Depressing the start button advances the castle wheel clockwise by one index position, this is accomplished by the long sweeping lever stretching from 4 to 11.30 in the above picture. This allows the coupling clutch mount nose to drop in between the castellations the coupling clutch engages the second wheel, other castellations cam the reset hammers off the reset hearts to the cocked position where they are latched and lift the brake lever. After the second wheel rotates one revolution a tooth under the gear engages the slider gear and advances it one tooth position. The minute recording jumper prevents the minute recorder from advancing more than one position.

When the start button is pressed again, the castle wheel advances another position and the castellation cams the coupling clutch mount nose out and disengages the gears. It also allows the brake lever to drop in between two castellations and stops and holds the second wheel so motion of the watch will not alter the indicated second position.

The ST19 is a drop hammer design depressing the reset button releases the hammer, which under influence from the hammer spring falls on the reset hearts. It also lifts the sliding gear out of the way of the single tooth on the second wheel and lifts the brake.

(Some older chronographs have pusher operated hammers that when the pusher is depressed, the pusher lever acts directly on the hammer, against the hammer spring and the reset hearts. The hammer still performs the above functions, releasing the button allows the hammer to return to the cocked position. In these designs, a half hearted push on the reset button with not reset the hands to zero, which is why they were dropped in favor of the drop hammer design.)

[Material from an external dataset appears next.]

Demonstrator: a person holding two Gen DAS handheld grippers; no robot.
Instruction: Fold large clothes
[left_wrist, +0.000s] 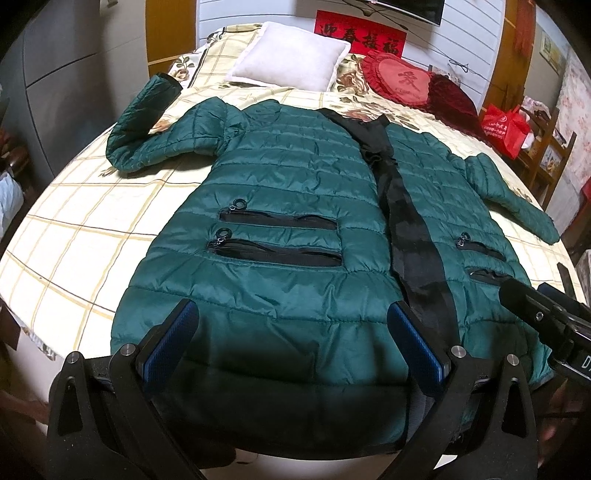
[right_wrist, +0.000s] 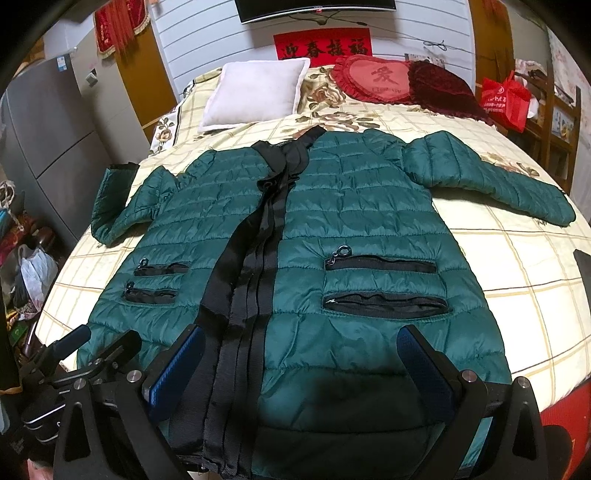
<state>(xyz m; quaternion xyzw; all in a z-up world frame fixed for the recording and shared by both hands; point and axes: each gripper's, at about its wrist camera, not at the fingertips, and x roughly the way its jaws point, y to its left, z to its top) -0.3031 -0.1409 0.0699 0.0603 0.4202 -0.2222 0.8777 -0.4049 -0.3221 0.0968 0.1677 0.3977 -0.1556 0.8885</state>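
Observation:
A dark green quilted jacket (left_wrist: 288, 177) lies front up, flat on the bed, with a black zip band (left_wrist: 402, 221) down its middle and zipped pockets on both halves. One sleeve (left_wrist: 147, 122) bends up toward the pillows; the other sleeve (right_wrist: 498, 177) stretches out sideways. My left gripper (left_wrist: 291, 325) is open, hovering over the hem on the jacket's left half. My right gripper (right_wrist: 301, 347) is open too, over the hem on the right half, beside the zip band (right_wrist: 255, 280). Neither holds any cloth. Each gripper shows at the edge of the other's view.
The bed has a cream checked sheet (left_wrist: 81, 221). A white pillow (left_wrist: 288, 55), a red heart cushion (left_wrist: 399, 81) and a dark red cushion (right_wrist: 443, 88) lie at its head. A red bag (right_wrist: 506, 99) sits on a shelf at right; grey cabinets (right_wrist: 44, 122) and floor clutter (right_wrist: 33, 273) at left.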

Now, how to adjust the chronograph, it is best to start at the coupling clutch cam and work clock-wise:

The *coupling clutch cam* adjusts the depth of engagement of the coupling clutch gear and the upper 4th wheel. Too much engagement will put excessive drag on the movement and possibly stop it. If the engagement is too loose there will be excessive backlash between the gears and the second hand will stutter. If this cam is rotated 180 degrees out, it will move the coupling clutch nose too far away from the castle wheel and the chronograph will not start even after the start button is pressed.

The *chronograph depth cam* adjusts the depth of engagement between the coupling cam and the second wheel. Again, too much engagement will put excessive drag on the movement and possibly stop it. Too little will result in stutter or second hand jump at chronograph start. The engagement should be 2/3 the tooth height.

The *sliding gear depth cam* adjusts the depth of engagement of the sliding gear and the single tooth of the second wheel. Too little engagement will result the single tooth missing the gear altogether or not tripping the minute counter. Too much will result in the minute counter jumping two minutes or bouncing after indexing.

*Minute recording jumper adjustment*, when the minute counter is reset, the jumper detent should be resting evenly on two teeth. Loosen the screw and use the cam to adjust the up and down position of the jumper detent. If it is not adjusted properly, the minute counter will reset to one position, then move to another position when the start button is depressed.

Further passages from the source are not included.